**Work item:**
Print the entries below again exactly as they stand, but skip any picture.

**Records drawn from a dataset:**
-*-

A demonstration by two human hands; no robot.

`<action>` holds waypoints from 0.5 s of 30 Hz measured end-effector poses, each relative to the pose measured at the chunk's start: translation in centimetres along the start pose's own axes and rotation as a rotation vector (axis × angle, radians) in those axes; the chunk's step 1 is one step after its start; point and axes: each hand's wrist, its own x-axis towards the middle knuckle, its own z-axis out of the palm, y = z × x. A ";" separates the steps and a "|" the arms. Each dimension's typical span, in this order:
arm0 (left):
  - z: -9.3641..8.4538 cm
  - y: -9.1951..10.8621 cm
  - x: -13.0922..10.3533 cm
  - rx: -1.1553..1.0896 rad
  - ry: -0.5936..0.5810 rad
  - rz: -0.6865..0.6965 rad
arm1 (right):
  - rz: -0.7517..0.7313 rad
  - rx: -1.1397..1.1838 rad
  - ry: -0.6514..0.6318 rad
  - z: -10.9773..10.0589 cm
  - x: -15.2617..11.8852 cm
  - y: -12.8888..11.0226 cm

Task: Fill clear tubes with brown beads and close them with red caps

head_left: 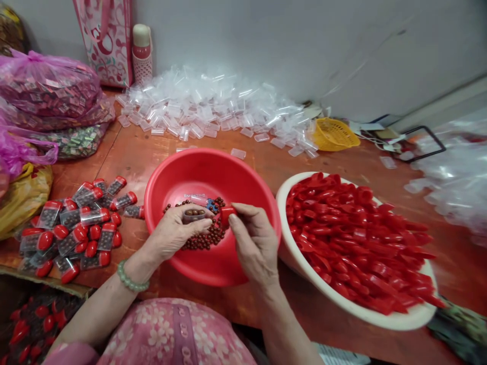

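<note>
"Head view, nearest first: how are the hands engaged?"

"A small transparent case (195, 220) is clamped in the left hand (173, 230), with brown balls (191, 213) seen at its mouth. A red plastic piece (227, 214) is pinched in the right hand (256, 243), just beside the case. Both are held over the red bowl (213, 276), in which loose balls (200, 242) are heaped."

"What could go wrong from here?"

"Balls could be spilled if the case were tipped or squeezed, though most would probably be caught by the bowl. The red piece could be dropped if the pinch were loosened. Others could be knocked from the white tub (375, 319), since they are heaped above its rim."

"And the counts?"

"Two hands, one bowl and one tub are seen. Over a dozen red-capped cases (95, 216) are piled on the table (125, 147); an exact count is prevented by overlap, as with the balls and the tub's pieces. Farther back, one yellow basket (333, 137) is set beside uncounted transparent cases (216, 109); one flask (142, 50) and one tote bag (114, 56) are placed by the wall (243, 35)."
</note>
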 end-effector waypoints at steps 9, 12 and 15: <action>-1.7 1.9 2.0 0.308 -0.155 0.049 | -0.094 0.108 -0.060 0.2 3.7 -1.5; -1.7 1.9 2.1 0.260 -0.239 0.003 | -0.160 0.119 -0.101 0.7 4.4 -2.1; -1.6 2.0 1.9 0.191 -0.238 -0.023 | -0.190 0.133 -0.100 1.1 4.7 -2.0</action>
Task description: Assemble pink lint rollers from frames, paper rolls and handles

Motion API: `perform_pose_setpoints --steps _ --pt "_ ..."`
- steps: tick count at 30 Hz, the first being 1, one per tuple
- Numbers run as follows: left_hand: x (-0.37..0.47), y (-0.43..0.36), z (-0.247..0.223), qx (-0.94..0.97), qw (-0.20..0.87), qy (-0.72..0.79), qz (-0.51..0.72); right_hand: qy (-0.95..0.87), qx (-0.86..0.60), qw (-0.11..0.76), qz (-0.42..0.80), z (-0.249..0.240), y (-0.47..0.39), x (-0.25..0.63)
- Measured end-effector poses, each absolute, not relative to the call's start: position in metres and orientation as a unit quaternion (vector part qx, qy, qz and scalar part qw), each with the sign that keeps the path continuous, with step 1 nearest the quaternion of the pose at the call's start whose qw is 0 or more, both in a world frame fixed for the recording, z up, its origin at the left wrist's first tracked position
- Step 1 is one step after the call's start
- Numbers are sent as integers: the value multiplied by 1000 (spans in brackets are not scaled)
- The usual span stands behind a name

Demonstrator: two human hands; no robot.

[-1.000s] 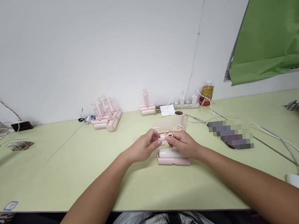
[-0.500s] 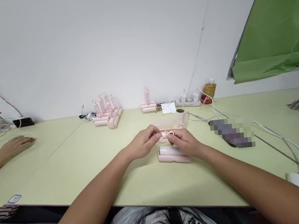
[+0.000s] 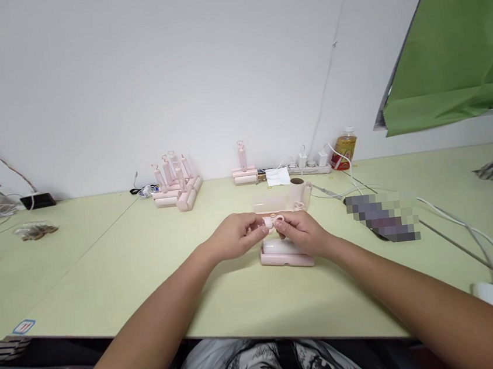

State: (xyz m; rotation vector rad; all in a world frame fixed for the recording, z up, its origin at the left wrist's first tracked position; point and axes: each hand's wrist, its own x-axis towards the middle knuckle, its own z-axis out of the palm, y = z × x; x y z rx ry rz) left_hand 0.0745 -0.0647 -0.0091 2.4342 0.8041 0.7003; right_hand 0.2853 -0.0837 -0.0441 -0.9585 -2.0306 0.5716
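Note:
Between my two hands is a small pale pink piece (image 3: 268, 222) with a ring (image 3: 279, 220) at its right end. My left hand (image 3: 236, 236) is closed on the piece's left side, and the fingers of my right hand (image 3: 301, 231) pinch the ring. Just below them lies a white roller (image 3: 281, 246) in a pink tray-like case (image 3: 286, 260) on the table. Behind my hands are a translucent pale cover (image 3: 270, 203), an upright pink cylinder with a dark opening (image 3: 297, 187) and a small clear-pink tube (image 3: 307, 194).
Pink assemblies (image 3: 189, 195) stand at the back left, another (image 3: 245, 176) at the back centre. A power strip (image 3: 311, 170), a bottle (image 3: 345, 148) and a blurred-out dark object (image 3: 380, 218) with cables are on the right. Brown pieces in plastic (image 3: 35, 230) lie far left.
My left fingers have shifted slightly and now curl lower around the small piece; my right hand has barely moved. Another person's hand and forearm at the far left have left the view.

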Motion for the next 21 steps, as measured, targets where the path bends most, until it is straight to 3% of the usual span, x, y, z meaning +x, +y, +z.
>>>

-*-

**Written response:**
A demonstration by two human hands; no robot.

`<action>` holds waypoints from 0.5 s of 30 Hz measured end-effector poses, each relative to the pose measured at the chunk's start: translation in centimetres along the start pose's own axes and rotation as a rotation vector (axis × angle, radians) in those axes; the chunk's step 1 is one step after its start; point and axes: each hand's wrist, its own x-axis towards the middle knuckle, its own z-axis out of the palm, y = z × x. A ";" separates the steps and a "|" the arms. Each dimension's typical span, in this order:
arm0 (left):
  - z: -9.3641..8.4538 cm
  - y: -9.1951..10.8621 cm
  - x: -13.0922..10.3533 cm
  - rx: -1.1553..1.0896 rad
  - ry: -0.5936..0.5810 rad
  - rz: -0.6865..0.6965 rad
arm1 (right):
  - rz: -0.7517..0.7313 rad
  - rx: -1.1397..1.1838 rad
  - ry: -0.6514..0.6318 rad
  - z: -10.9773..10.0589 cm
  - x: -15.2617..11.8852 cm
  - y: -12.8888..11.0226 cm

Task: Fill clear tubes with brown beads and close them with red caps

head_left: 

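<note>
"Head view, nearest first: how are the hands engaged?"

"A small transparent case (195, 220) is clamped in the left hand (173, 230), with brown balls (191, 213) seen at its mouth. A red plastic piece (227, 214) is pinched in the right hand (256, 243), just beside the case. Both are held over the red bowl (213, 276), in which loose balls (200, 242) are heaped."

"What could go wrong from here?"

"Balls could be spilled if the case were tipped or squeezed, though most would probably be caught by the bowl. The red piece could be dropped if the pinch were loosened. Others could be knocked from the white tub (375, 319), since they are heaped above its rim."

"And the counts?"

"Two hands, one bowl and one tub are seen. Over a dozen red-capped cases (95, 216) are piled on the table (125, 147); an exact count is prevented by overlap, as with the balls and the tub's pieces. Farther back, one yellow basket (333, 137) is set beside uncounted transparent cases (216, 109); one flask (142, 50) and one tote bag (114, 56) are placed by the wall (243, 35)."
</note>
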 end-effector waypoints at steps 9, 12 and 15: <action>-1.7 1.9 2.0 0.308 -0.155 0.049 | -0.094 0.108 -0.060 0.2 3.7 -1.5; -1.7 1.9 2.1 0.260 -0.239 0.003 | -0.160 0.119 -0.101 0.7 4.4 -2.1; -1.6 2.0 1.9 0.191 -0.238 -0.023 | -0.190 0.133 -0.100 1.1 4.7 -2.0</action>
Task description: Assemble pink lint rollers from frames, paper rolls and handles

Motion API: `perform_pose_setpoints --steps _ --pt "_ ..."`
- steps: tick count at 30 Hz, the first being 1, one per tuple
- Numbers run as follows: left_hand: x (-0.37..0.47), y (-0.43..0.36), z (-0.247..0.223), qx (-0.94..0.97), qw (-0.20..0.87), qy (-0.72..0.79), qz (-0.51..0.72); right_hand: qy (-0.95..0.87), qx (-0.86..0.60), qw (-0.11..0.76), qz (-0.42..0.80), z (-0.249..0.240), y (-0.47..0.39), x (-0.25..0.63)
- Measured end-effector poses, each absolute, not relative to the call's start: position in metres and orientation as a unit quaternion (vector part qx, qy, qz and scalar part qw), each with the sign that keeps the path continuous, with step 1 nearest the quaternion of the pose at the call's start whose qw is 0 or more, both in a world frame fixed for the recording, z up, its origin at the left wrist's first tracked position
- Step 1 is one step after the call's start
- Numbers are sent as integers: the value multiplied by 1000 (spans in brackets are not scaled)
- The usual span stands behind a name

Demonstrator: two human hands; no robot.

[-1.000s] 
[-0.500s] 
[+0.000s] 

State: (xyz m; rotation vector rad; all in a world frame fixed for the recording, z up, its origin at the left wrist's first tracked position; point and axes: each hand's wrist, its own x-axis towards the middle knuckle, its own z-axis out of the palm, y = z × x; x y z rx ry rz) left_hand 0.0745 -0.0647 -0.0091 2.4342 0.8041 0.7003; right_hand 0.2853 -0.0837 -0.0441 -0.9585 -2.0306 0.5716
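Note:
Between my two hands is a small pale pink piece (image 3: 268, 222) with a ring (image 3: 279, 220) at its right end. My left hand (image 3: 236, 236) is closed on the piece's left side, and the fingers of my right hand (image 3: 301, 231) pinch the ring. Just below them lies a white roller (image 3: 281, 246) in a pink tray-like case (image 3: 286, 260) on the table. Behind my hands are a translucent pale cover (image 3: 270, 203), an upright pink cylinder with a dark opening (image 3: 297, 187) and a small clear-pink tube (image 3: 307, 194).
Pink assemblies (image 3: 189, 195) stand at the back left, another (image 3: 245, 176) at the back centre. A power strip (image 3: 311, 170), a bottle (image 3: 345, 148) and a blurred-out dark object (image 3: 380, 218) with cables are on the right. Brown pieces in plastic (image 3: 35, 230) lie far left.
My left fingers have shifted slightly and now curl lower around the small piece; my right hand has barely moved. Another person's hand and forearm at the far left have left the view.
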
Motion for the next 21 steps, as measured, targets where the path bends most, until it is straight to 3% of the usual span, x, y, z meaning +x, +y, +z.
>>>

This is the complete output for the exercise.